2-Bit Binary Adder Circuit Simulator

What You'll Learn

Add two 2-bit numbers using a half-adder + full-adder cascade.
Trace the carry chain through bit 0 and bit 1.
Read the truth table of all 16 input combinations and verify the binary sum.
Recognize the ripple-carry pattern's serial bottleneck.
Apply this slice to wider ALUs by chaining more full-adders.

How It Works

This 2-bit binary adder takes two 2-bit operands (A1 A0 + B1 B0) and produces a 3-bit result (Cout S1 S0). The construction is the textbook ripple-carry pattern: a half-adder for bit 0, a full-adder for bit 1, with bit 0's carry feeding bit 1's carry-in.

For each bit i: Si = Ai ⊕ Bi ⊕ Cini (sum, parity-style); Couti = AiBi + Cini(Ai ⊕ Bi) (carry-out, majority-style). Bit 0's Cin is tied to 0.

The maximum sum is 11 + 11 = 110 (3 + 3 = 6) — three output bits accommodate the overflow.

This is the same ripple-carry pattern that scales to 32 or 64 bits in production CPUs, just narrower. The critical path runs through the carry chain: each bit must wait for the carry from the bit below.

Truth Table

Showing key rows. Full table has 16 input combinations.

Inputs				Output
A1	A0	B1	B0	Cout	S1	S0
0	0	0	0	0	0	0	0 + 0 = 0
0	1	0	1	0	1	0	1 + 1 = 2
1	0	0	1	0	1	1	2 + 1 = 3
1	1	0	1	1	0	0	3 + 1 = 4 (carry)
1	0	1	0	1	0	0	2 + 2 = 4
1	1	1	1	1	1	0	3 + 3 = 6 (max)

Boolean Expression

S_0 = A_0 \oplus B_0,\;\; C_0 = A_0 \cdot B_0

Bit 0 (half-adder).

S_1 = A_1 \oplus B_1 \oplus C_0

Bit 1 sum (full-adder).

C_{out} = A_1 B_1 + C_0(A_1 \oplus B_1)

Bit 1 carry-out — propagates to a third output bit.

Try It Step-by-Step

Set the inputs in the embed above, then read what should happen and confirm.

1

A = 01 B = 01

Expected: Cout S1 S0 = 010

What you'll see: 1 + 1 = 2. Carry from bit 0 makes S1=1.
2

A = 10 B = 10

Expected: Cout S1 S0 = 100

What you'll see: 2 + 2 = 4. Bit 1's full-adder generates the overflow.
3

A = 11 B = 01

Expected: Cout S1 S0 = 100

What you'll see: 3 + 1 = 4. Carry ripples through both stages to Cout.
4

A = 11 B = 11

Expected: Cout S1 S0 = 110

What you'll see: 3 + 3 = 6 — maximum 2-bit sum needs 3 output bits.

Components Used

Real-World Applications

ALU bit-slice. This adder is a 2-bit slice of any wider integer ALU. CPUs build 32- or 64-bit adders from chained slices like this.

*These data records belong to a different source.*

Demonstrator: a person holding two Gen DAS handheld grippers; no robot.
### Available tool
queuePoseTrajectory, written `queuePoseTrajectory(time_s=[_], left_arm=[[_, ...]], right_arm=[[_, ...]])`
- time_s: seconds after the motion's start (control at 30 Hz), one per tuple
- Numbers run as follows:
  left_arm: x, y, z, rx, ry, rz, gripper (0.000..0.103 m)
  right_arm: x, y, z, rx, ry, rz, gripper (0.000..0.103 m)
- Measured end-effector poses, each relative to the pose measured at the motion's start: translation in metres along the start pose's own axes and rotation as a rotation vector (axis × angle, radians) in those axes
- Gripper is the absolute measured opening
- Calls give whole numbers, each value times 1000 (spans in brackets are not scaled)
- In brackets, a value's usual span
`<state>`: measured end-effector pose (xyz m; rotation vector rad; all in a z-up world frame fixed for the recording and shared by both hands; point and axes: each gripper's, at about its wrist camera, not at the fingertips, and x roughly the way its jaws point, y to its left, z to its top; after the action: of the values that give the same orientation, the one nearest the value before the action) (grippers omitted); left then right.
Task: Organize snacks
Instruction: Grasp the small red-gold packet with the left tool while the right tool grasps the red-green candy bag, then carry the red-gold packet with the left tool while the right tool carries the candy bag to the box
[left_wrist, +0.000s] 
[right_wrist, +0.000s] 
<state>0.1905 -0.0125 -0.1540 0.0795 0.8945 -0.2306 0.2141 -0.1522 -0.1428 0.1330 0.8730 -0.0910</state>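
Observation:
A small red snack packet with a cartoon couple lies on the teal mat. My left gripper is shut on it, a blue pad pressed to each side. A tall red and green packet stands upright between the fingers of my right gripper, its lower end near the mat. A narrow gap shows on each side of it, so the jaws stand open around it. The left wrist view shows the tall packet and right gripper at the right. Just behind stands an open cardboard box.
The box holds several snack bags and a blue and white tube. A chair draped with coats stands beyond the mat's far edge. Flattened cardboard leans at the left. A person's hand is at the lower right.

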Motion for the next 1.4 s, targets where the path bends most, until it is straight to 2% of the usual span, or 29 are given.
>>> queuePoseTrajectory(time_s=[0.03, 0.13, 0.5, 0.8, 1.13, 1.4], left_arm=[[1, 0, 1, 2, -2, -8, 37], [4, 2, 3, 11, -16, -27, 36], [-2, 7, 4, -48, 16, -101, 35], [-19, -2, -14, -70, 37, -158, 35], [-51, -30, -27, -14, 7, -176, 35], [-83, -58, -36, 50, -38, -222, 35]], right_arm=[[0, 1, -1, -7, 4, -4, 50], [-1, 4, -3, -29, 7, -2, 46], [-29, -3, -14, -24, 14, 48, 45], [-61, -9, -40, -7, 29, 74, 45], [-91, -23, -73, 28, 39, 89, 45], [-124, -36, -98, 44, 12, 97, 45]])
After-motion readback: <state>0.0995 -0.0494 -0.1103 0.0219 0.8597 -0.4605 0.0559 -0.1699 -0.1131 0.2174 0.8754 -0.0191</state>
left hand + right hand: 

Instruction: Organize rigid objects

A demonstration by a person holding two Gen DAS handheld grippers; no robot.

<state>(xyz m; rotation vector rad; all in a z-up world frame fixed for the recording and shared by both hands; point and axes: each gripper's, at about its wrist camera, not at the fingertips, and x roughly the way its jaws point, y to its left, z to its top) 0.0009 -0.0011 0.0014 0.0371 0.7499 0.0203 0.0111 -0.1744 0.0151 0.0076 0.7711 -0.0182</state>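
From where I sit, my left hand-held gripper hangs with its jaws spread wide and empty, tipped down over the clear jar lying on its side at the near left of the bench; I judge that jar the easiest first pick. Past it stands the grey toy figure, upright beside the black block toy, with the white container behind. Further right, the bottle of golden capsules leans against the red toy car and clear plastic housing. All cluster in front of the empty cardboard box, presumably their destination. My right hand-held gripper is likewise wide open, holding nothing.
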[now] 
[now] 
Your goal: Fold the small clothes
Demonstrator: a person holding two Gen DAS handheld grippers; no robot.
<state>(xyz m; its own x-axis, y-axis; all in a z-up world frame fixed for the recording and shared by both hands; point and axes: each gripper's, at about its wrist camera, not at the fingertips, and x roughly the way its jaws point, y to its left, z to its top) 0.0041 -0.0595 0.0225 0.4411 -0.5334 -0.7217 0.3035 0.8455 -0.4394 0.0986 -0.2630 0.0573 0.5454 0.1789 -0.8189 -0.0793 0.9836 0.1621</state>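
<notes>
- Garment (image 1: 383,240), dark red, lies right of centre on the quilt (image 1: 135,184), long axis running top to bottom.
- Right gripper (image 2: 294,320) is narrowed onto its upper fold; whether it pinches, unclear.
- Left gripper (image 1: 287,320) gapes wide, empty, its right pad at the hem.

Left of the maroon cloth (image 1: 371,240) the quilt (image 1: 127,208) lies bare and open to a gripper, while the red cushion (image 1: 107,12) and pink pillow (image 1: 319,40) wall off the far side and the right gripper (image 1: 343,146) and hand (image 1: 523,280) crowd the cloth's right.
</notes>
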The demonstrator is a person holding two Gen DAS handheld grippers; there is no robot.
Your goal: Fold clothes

Counter logic. Add 1 to a counter each clock edge using exactly this adder structure (with B fixed to 0...01).

Address generators. Memory addressing — base + offset — is wide-integer addition. Same chained-full-adder pattern.

DSP accumulators. Sum of products in DSP loops uses adders for each accumulation step.

Frequently Asked Questions

Why use a half-adder for bit 0?

Bit 0 has no carry-in (nothing below it to carry from), so a full-adder's third input would be wasted. A half-adder is the right size — fewer gates, same function.

How do I extend this to 4 bits?

Chain two more full-adders: bit 2's Cin = bit 1's Cout, bit 3's Cin = bit 2's Cout. Each new bit adds one full-adder to the chain. Same logic, more stages.

What's the worst-case delay?

Two full-adder delays in series (bit 0 must finish before bit 1 can compute). Each full-adder is ~3 gate delays internally, so worst-case ~6 gate delays for 2 bits.

How is subtraction implemented?

Two's complement: invert B, set Cin = 1, add. The same hardware computes A − B. Real ALUs add an XOR row on B controlled by an add/subtract bit.

Is this faster than carry-lookahead?

For 2 bits, no significant difference. Carry-lookahead's advantage shows at 8+ bits, where eliminating the serial carry chain saves gate delays. For 32+ bits, lookahead is essential.